La réappropriation de l'espace est une réaction logique à comment nous sommes dépossédées de nos vies et moyens d'existences et de subsistances dès que nous arrivons sur cette planète. Ce n'est pas une pratique très courante en Europe que se réapproprier des terres, mais dans divers autres points du monde, c'est une lutte politique et de survie plus répandue. Au Chiapas (Mexique) par exemple, plusieurs villages communautaires se sont ainsi organisés sur des terres de l'état, et produisent leur propres besoins alimentaires, réinventent leur propre école, leurs propres médias (vidéos de promédios)... En France par exemple, le squat existe surtout en ville, mais diverses expériences d'occupation existent aussi à la campagne (dans les Cévennes, en Ariège, sur le plateau des Millevaches dans la Creuse...), et certaines depuis des années, parfois même tolérées par des mairies pas si débiles.

C'est pas simple, mais ça devient assez urgent pour pas mal de gens en France de s'installer à la campagne ; et vu la spéculation foncière, la raréfaction exponentielle des terres, et la répression croissante dans ce climat sécuritaire terrifiant, on peut dire que c'est pas du gâteau...
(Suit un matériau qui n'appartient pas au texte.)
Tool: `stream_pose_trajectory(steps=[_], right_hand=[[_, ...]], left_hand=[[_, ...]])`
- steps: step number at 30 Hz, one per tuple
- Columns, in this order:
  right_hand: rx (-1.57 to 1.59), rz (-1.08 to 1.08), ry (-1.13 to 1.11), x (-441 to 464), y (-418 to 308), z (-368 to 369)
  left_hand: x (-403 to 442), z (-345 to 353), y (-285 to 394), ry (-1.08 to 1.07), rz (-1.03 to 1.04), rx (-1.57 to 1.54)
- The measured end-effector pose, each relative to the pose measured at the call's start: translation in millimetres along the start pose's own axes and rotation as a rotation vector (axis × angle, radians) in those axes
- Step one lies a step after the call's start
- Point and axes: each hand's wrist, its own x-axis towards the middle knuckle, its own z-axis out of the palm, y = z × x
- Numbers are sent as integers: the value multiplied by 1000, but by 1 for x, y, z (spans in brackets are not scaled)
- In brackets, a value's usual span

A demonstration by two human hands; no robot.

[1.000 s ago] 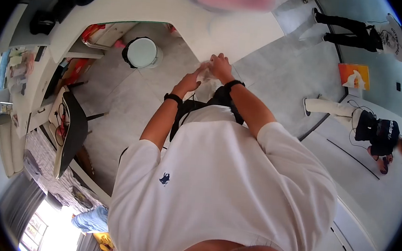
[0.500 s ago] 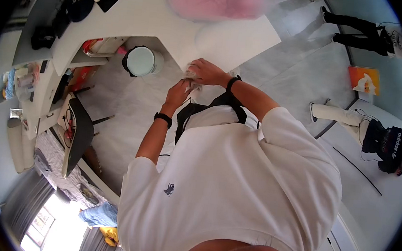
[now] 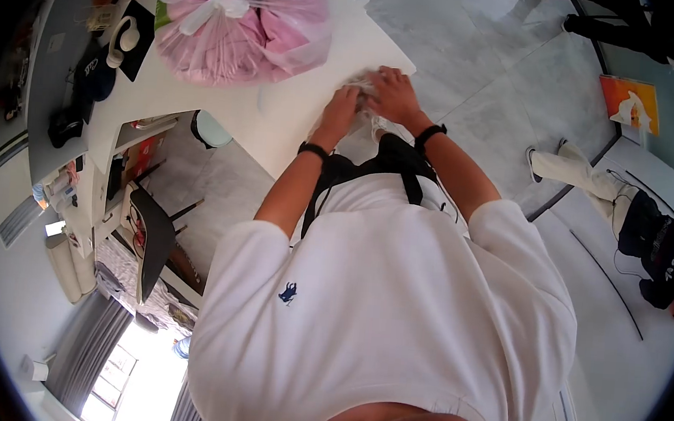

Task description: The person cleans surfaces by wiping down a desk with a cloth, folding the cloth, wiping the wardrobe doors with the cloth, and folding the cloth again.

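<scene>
A crumpled, see-through plastic piece (image 3: 364, 86) is between my two hands at the white table's edge (image 3: 280, 131). My left hand (image 3: 340, 114) has its fingers bent around the left side of it. From the right, my right hand (image 3: 394, 96) holds the other side with curled fingers. Part of the plastic is hidden by my fingers and blurred. Farther up the table sits a knotted clear bag (image 3: 244, 33) with pink cloth-like contents, touched by neither hand.
White headphones (image 3: 122, 39) and a dark cap (image 3: 95, 74) lie at the upper left. A lidded bin (image 3: 212, 131) and a dark chair (image 3: 154, 240) stand below the table. Two other people are at the right, one in light trousers (image 3: 585, 173). An orange picture (image 3: 630, 103) is behind them.
The view has shifted, bringing the pink bag fully into sight and hiding most of the bin. Both my hands have moved up along the table's edge with the plastic.
</scene>
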Motion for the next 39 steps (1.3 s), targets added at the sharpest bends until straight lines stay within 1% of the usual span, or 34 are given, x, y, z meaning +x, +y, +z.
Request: stream_pose_trajectory(steps=[2, 3, 4, 6, 10, 12, 13, 15, 16, 18, 21, 22, 24, 25, 27, 28, 30, 31, 32, 34, 35, 37, 38, 39], right_hand=[[-6, 173, -26, -4, 22, -12], [21, 221, 18, -5, 27, -20], [13, 216, 20, -1, 34, -22], [55, 379, -35, 6, 43, -24], [29, 366, -35, 19, 55, -19], [14, 353, -84, 21, 57, -15], [-2, 341, -90, 21, 58, -10], [81, 283, -246, 23, 55, -1], [63, 265, -254, 25, 46, 0], [83, 116, -307, 23, 15, 12], [103, 45, -345, 14, -40, 38], [139, -4, -378, 12, -59, 44], [153, -55, -484, 8, -95, 59], [150, -70, -492, 6, -111, 66], [203, -108, -680, 3, -137, 77], [202, -120, -689, 0, -151, 73], [247, -185, -789, 1, -177, 57], [182, -215, -863, 3, -186, 44], [181, -223, -874, 1, -183, 46], [136, -414, -764, -3, -172, 53], [142, -423, -769, -4, -164, 55], [146, -411, -793, -6, -137, 49], [158, -412, -796, -6, -121, 46], [145, -432, -780, -6, -102, 43]], left_hand=[[30, 12, 17, -22, 31, 3], [44, 17, 26, -38, 64, 5], [57, 21, 32, -30, 67, 3], [70, 28, 42, 11, 73, 51], [64, 34, 50, 57, 29, 130], [42, 35, 51, 176, 68, 53], [27, 41, 42, 192, 63, 40], [-5, 47, 16, 234, 243, 218], [-16, 46, 10, 256, 232, 209], [-43, 41, -3, 201, 114, 322], [-90, 21, -19, 275, -6, 187], [-109, 19, -28, 288, -22, 189], [-146, 13, -43, 298, -138, 150], [-163, 10, -43, 323, -213, 156], [-192, 13, -51, 344, -344, 184], [-204, 12, -49, 350, -357, 184], [-221, 10, -47, 528, -494, 40], [-223, 10, -49, 551, -497, 15], [-221, 14, -48, 555, -510, 13], [-211, 17, -46, 594, -550, 34], [-204, 17, -44, 596, -560, 39], [-187, 17, -38, 382, -505, 73], [-176, 16, -34, 374, -512, 79], [-161, 14, -26, 316, -463, 69]])
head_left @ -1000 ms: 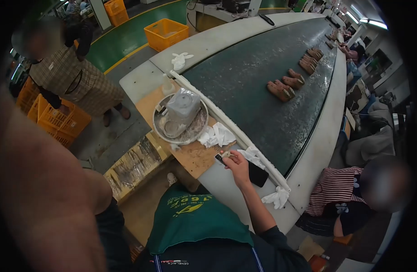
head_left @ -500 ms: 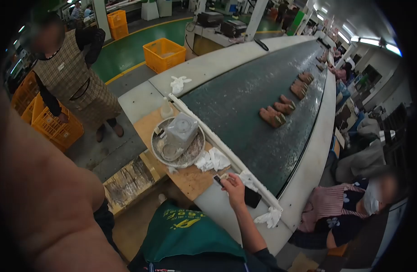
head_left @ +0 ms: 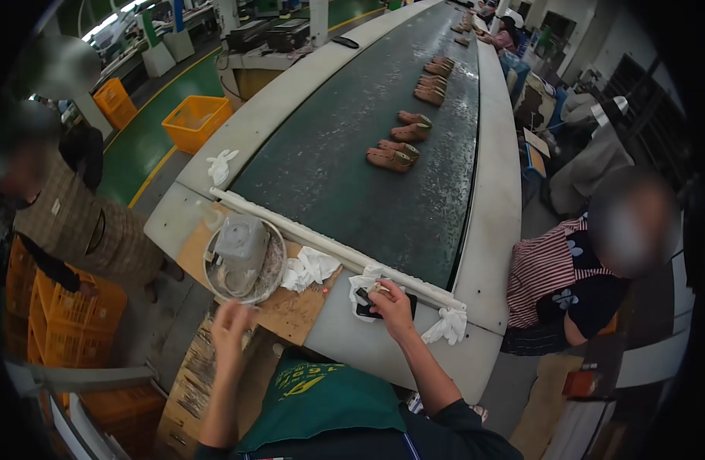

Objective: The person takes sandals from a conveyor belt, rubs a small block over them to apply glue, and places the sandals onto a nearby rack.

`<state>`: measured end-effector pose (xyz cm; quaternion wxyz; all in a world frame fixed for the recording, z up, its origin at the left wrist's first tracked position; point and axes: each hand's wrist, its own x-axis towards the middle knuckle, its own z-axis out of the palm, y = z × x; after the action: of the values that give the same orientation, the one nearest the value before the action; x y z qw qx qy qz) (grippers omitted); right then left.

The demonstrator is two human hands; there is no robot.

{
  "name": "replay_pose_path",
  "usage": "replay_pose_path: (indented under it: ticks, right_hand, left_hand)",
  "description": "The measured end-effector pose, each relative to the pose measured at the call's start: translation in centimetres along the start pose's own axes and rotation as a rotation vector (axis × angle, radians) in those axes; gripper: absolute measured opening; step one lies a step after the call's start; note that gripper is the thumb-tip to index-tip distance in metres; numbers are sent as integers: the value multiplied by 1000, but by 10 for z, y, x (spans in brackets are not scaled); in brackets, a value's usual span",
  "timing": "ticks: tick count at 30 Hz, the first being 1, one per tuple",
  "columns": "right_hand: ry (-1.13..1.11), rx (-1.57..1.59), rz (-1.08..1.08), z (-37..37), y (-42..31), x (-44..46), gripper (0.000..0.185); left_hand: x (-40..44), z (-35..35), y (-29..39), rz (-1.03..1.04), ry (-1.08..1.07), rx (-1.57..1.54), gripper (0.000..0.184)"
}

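Note:
My right hand [head_left: 395,307] is closed at the table's near end, fingers pinching a small black object [head_left: 363,294] and a pale piece whose kind I cannot make out. Beneath and beside it lie a white cloth [head_left: 357,286] and a flat black thing [head_left: 408,307]. My left hand [head_left: 230,328] is raised over the near edge of the wooden board [head_left: 291,316], just below a round basin [head_left: 207,272]. Its fingers are slightly blurred and loosely bent, with nothing visible in them. A clear plastic container [head_left: 241,239] stands in the basin.
Brown shoes or boot uppers [head_left: 393,156] lie in groups along the dark green conveyor belt [head_left: 329,199]. White gloves [head_left: 446,327] rest near the right corner. One person [head_left: 555,268] is at the right, another [head_left: 77,215] at the left beside orange crates [head_left: 77,310].
My left hand has dropped from close before the camera to beside the basin. The view has shifted, while my right hand keeps its grip on the small black object.

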<state>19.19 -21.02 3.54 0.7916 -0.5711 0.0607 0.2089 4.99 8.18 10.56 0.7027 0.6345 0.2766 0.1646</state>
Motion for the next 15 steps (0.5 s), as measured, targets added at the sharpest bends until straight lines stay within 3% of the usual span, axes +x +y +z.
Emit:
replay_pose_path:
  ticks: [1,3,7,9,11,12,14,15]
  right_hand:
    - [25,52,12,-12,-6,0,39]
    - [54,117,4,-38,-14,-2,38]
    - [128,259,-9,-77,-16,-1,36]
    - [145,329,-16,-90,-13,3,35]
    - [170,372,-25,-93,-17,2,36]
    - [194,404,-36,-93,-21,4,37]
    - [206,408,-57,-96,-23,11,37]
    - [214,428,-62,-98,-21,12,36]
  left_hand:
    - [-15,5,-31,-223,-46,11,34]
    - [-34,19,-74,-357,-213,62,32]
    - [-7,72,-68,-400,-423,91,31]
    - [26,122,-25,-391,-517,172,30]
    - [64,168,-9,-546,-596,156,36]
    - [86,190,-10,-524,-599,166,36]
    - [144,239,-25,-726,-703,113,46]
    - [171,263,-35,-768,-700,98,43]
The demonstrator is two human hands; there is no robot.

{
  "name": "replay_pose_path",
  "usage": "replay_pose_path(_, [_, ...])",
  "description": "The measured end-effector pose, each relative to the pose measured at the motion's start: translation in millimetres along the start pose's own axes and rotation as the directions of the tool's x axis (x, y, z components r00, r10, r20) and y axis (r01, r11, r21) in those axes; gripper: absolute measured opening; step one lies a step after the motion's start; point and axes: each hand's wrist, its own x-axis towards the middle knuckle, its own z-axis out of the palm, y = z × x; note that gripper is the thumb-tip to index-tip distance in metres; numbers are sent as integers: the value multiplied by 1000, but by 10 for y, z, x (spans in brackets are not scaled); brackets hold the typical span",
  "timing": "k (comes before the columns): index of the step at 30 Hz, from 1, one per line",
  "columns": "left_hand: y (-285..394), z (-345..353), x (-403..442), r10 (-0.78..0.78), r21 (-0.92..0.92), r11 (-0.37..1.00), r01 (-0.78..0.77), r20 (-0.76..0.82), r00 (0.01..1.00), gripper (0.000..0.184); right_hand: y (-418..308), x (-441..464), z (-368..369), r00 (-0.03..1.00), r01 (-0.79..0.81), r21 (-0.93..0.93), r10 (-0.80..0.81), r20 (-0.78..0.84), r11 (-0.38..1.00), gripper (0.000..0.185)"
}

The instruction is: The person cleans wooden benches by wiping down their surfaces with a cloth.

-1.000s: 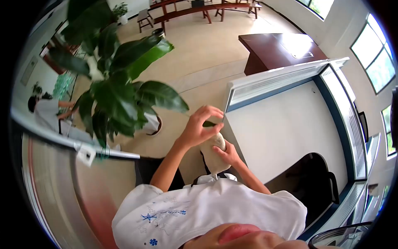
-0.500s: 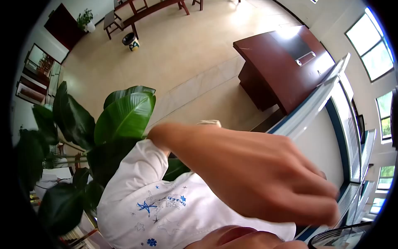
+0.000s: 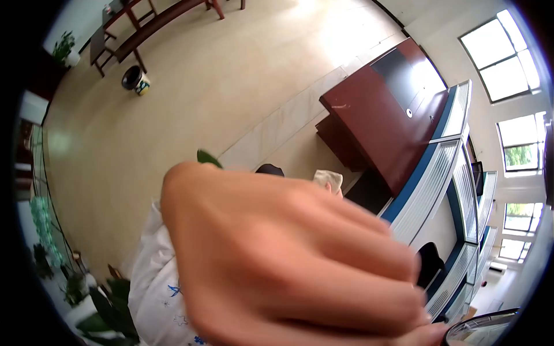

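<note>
My left hand (image 3: 288, 254) fills the lower middle of the head view, close to the camera, its back turned to me and somewhat blurred. Its fingers are curled together, and their tips lie close to the rim of a pair of glasses (image 3: 485, 326) at the lower right. What they hold, if anything, is hidden. A white sleeve with blue stars (image 3: 153, 277) shows to the left of the hand. Beyond the knuckles is a small beige, cloth-like piece (image 3: 328, 176) with a sliver of skin at it. I cannot tell whether that skin is my right hand.
A dark red desk (image 3: 375, 109) stands ahead beside blue-edged partitions (image 3: 427, 179). Farther off are a wooden bench (image 3: 167, 26) and a patterned bin (image 3: 135, 81) on the tiled floor (image 3: 219, 86). Leafy plants (image 3: 109, 311) are at the lower left, windows (image 3: 502, 55) at the right.
My left hand has come nearer the camera and shifted left, covering more of the view. The view has turned, so the large leaves have mostly gone and the beige piece shows more.
</note>
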Motion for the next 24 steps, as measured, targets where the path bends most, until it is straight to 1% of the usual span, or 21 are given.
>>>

Alors dans ces conditions, partager nos expériences, nos recherches et nos désirs nous encourage à continuer et peut permettre de trouver toujours et encore de nouvelles idées pour faciliter la réalisation de nos vies et de
nos utopies les plus folles.

* la safer (société d'aménagement foncier et d'établissement rural) est un organisme d'état présent dans chaque région/département spécialisé dans l'achat, la vente et la gestion de propriétés rurales. Elle possède les droits de préemption et de rétrocession ; et peut ainsi décider à qui et à combien "céder" le terrain ; c'est à dire par exemple à l'un de ses membres comme le gros exploitant du coin.
Voici quelques infos supplémentaires trouvées sur google :
La Safer

J'ai peu poussé les recherche car ce qui suit en dit déjà long sur les pratiques mafieuses de cette société :

"Préempter les terres, les exploiter, les découper, les distribuer sont l'apanage de nos SAFER pour le malheur du monde agricole et rural. Ces "SAFER", agissent parfois comme si elles n'étaient soumises à aucun contrôle. L'état leur a délégué des pouvoirs très importants, quasiment le pouvoir de rendre la justice entre plusieurs demandeurs."

"200.000 dossiers de ventes de propriétés rurales sont soumis chaque année aux enquêteurs des SAFER. Leur pouvoir absolu est redouté et donne lieu à d'innombrables conflits et à de trop nombreux passe droits."

"Vendre une terre agricole à votre voisin agriculteur ? Impossible sans le signaler à la SAFER de votre région. Si votre terre l'intéresse, la SAFER peut préempter votre bien et le vendre à un prix imposé puisque, a contrario de l'abolition du contrôle des prix, la SAFER peut fixer le prix de votre terre selon ses propres barèmes et, de surcroît, choisir l'acheteur qui lui convient."

"Les agriculteurs ? Lesquels, puisque l'arbitraire dans le choix de l'acquéreur est total ! On chuchote que les responsables de SAFER ne sont pas rares à avoir doublé, triplé voire quadruplé la surface de leurs exploitations. Yves Censi, député de l'Aveyron, expert en questions rurales, n'hésite pas à affirmer : "Ce qui manque aux SAFER, c'est la transparence"."

"Ces sociétés ont un but non-lucratif, mais "conserver par-devers soi le montant de la plus-value apportée à un terrain préempté constitue une opération difficilement conciliable avec le but non-lucratif d'un organisme comme une SAFER. Fort étonnamment, l'état continue à déléguer son pouvoir aux sociétés privées que sont les SAFER. L'état fait même plus : ses subventions aux SAFER, sont de 7,5 millions d'euros par an et les SAFER ne sont pas soumises aux taxes sur les transactions, l'équivalent pour les SAFER de 50 millions d'euros d'économie par an. Sans parler des subventions européennes dans le cadre du Développement rural national de 6 millions d'euros par an."